**Task prompt**
Leave the images out and repeat the data exactly as given.

**Recorded data**
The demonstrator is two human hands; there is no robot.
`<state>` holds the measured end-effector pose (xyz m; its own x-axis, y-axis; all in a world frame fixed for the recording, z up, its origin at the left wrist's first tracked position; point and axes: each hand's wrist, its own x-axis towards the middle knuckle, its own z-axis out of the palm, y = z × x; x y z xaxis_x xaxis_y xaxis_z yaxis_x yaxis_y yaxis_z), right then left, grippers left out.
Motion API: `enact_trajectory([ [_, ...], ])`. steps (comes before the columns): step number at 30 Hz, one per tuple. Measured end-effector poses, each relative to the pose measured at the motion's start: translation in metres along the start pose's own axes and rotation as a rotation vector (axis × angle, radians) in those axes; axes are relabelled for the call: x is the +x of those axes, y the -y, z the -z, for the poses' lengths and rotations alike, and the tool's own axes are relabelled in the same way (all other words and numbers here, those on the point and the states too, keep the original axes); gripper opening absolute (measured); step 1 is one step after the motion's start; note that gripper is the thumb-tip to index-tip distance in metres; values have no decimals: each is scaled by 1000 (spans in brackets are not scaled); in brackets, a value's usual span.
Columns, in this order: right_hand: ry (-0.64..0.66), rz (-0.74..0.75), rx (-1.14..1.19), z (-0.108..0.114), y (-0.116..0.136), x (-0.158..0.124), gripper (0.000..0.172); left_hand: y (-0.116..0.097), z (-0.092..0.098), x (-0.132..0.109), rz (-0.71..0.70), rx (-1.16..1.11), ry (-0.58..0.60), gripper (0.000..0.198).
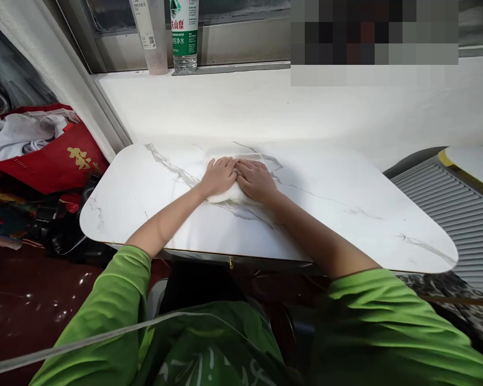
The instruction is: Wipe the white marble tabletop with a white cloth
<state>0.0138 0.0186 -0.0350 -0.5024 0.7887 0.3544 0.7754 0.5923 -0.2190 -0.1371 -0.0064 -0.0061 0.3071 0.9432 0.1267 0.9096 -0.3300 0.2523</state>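
Note:
A white cloth [235, 194] lies folded on the white marble-patterned tabletop [338, 225], near its middle. My left hand [219, 176] rests palm down on the cloth's left part, its fingers laid forward over it. Beside it my right hand [255, 179] lies palm down on the right part, fingers also pointing away from me. The two hands touch around the thumbs. My palms hide much of the cloth, though its far edge shows beyond the fingertips and a bulge of it shows on the near side.
A clear plastic cup [156, 59] and a green-labelled water bottle [185, 40] stand on the ledge behind the table. At left is a red bag [64, 161] with white fabric inside. A grey ribbed surface [438, 198] lies to the right. A pale cord [104, 335] crosses my front.

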Motion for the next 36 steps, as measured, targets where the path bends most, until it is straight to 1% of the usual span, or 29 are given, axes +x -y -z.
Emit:
enact_trajectory([
  [5, -43, 3, -2, 15, 9, -45, 48, -28, -3, -27, -51, 3, 32, 48],
  [7, -45, 26, -25, 23, 16, -70, 49, -44, -4, -45, -48, 1, 50, 50],
  [10, -33, 80, -45, 37, 28, -111, 51, -69, -6, -78, -46, 6, 60, 52],
  [12, -28, 105, -43, 46, 35, -132, 52, -81, -7, -96, -78, 5, 64, 54],
  [14, -27, 116, -31, 52, 38, -143, 52, -87, -8, -105, -111, -2, 78, 56],
  [15, -23, 119, -21, 54, 37, -143, 52, -88, -9, -105, -117, -5, 84, 56],
  [17, -3, 123, 10, 55, 31, -134, 51, -86, -11, -96, -111, -10, 78, 55],
  [19, 18, 118, 42, 51, 18, -115, 50, -80, -15, -75, -89, -16, 54, 53],
  [21, 22, 99, 66, 45, 0, -89, 50, -71, -18, -46, -65, -26, 42, 51],
  [26, 16, 17, 46, 26, -50, -15, 48, -43, -23, 39, -16, -43, 27, 50],
  [29, 22, -12, 34, 14, -73, 22, 47, -28, -26, 80, 4, -31, -1, 48],
  [32, 12, -53, 29, 6, -86, 43, 47, -19, -28, 103, 4, -36, -10, 47],
  [34, 7, -76, 18, 3, -88, 47, 48, -17, -28, 107, -1, -37, -12, 47],
  [36, 1, -85, 9, 3, -86, 43, 50, -18, -27, 103, -12, -35, -8, 48],
])
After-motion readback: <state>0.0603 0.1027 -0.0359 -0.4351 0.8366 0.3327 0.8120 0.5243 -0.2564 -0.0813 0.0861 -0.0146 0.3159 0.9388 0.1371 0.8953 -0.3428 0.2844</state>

**Solution for this exercise**
The demonstrator is two human hands; there is no robot.
`<state>` holds the measured end-effector pose (xyz m; its own x-axis, y-axis; all in a world frame fixed for the recording, z up, its origin at the left wrist's first tracked position; point and axes: each hand's wrist, its own x-axis towards the middle knuckle, its own z-axis out of the palm, y = z × x; x y z xaxis_x xaxis_y xaxis_z yaxis_x yaxis_y yaxis_z), right then left, grippers left out.
Motion API: `enact_trajectory([ [_, ...], ])`. steps (comes before the columns): step number at 30 Hz, one per tuple. Measured end-effector poses, each relative to the pose measured at the motion's start: translation in metres along the start pose's own axes and rotation as a rotation vector (axis × angle, radians) in those axes; axes are relabelled for the call: x is the +x of those axes, y the -y, z the -z, for the poses' lengths and rotations alike, and the tool's own axes are relabelled in the same way (all other words and numbers here, those on the point and the states too, keep the original axes); gripper opening absolute (measured); step 1 is one step after the motion's start; note that gripper is the thumb-tip to index-tip distance in metres; values have no decimals: each is scaled by 1000 (spans in brackets are not scaled); in brackets, a value's usual span.
Columns, in this order: right_hand: ry (-0.64..0.66), rz (-0.74..0.75), rx (-1.14..1.19), z (-0.108..0.114), y (-0.116..0.136), x (-0.158..0.124), gripper (0.000..0.172); left_hand: y (-0.116..0.097), z (-0.092..0.098), x (-0.132..0.109), rz (-0.71..0.70), rx (-1.16..1.11), ry (-0.58..0.60), gripper (0.000..0.198).
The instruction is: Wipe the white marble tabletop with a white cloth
<state>0.0138 0.0186 -0.0350 -0.5024 0.7887 0.3544 0.7754 0.5923 -0.2190 -0.1371 -0.0064 -0.0061 0.3071 0.9432 0.1267 0.9096 -0.3300 0.2523</state>
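Note:
A white cloth [235, 194] lies folded on the white marble-patterned tabletop [338, 225], near its middle. My left hand [219, 176] rests palm down on the cloth's left part, its fingers laid forward over it. Beside it my right hand [255, 179] lies palm down on the right part, fingers also pointing away from me. The two hands touch around the thumbs. My palms hide much of the cloth, though its far edge shows beyond the fingertips and a bulge of it shows on the near side.
A clear plastic cup [156, 59] and a green-labelled water bottle [185, 40] stand on the ledge behind the table. At left is a red bag [64, 161] with white fabric inside. A grey ribbed surface [438, 198] lies to the right. A pale cord [104, 335] crosses my front.
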
Motion for the next 36 steps, as measured, targets where the path bends most, until it is straight to 1% of the usual span, or 29 are given, axes +x -y -z.
Emit:
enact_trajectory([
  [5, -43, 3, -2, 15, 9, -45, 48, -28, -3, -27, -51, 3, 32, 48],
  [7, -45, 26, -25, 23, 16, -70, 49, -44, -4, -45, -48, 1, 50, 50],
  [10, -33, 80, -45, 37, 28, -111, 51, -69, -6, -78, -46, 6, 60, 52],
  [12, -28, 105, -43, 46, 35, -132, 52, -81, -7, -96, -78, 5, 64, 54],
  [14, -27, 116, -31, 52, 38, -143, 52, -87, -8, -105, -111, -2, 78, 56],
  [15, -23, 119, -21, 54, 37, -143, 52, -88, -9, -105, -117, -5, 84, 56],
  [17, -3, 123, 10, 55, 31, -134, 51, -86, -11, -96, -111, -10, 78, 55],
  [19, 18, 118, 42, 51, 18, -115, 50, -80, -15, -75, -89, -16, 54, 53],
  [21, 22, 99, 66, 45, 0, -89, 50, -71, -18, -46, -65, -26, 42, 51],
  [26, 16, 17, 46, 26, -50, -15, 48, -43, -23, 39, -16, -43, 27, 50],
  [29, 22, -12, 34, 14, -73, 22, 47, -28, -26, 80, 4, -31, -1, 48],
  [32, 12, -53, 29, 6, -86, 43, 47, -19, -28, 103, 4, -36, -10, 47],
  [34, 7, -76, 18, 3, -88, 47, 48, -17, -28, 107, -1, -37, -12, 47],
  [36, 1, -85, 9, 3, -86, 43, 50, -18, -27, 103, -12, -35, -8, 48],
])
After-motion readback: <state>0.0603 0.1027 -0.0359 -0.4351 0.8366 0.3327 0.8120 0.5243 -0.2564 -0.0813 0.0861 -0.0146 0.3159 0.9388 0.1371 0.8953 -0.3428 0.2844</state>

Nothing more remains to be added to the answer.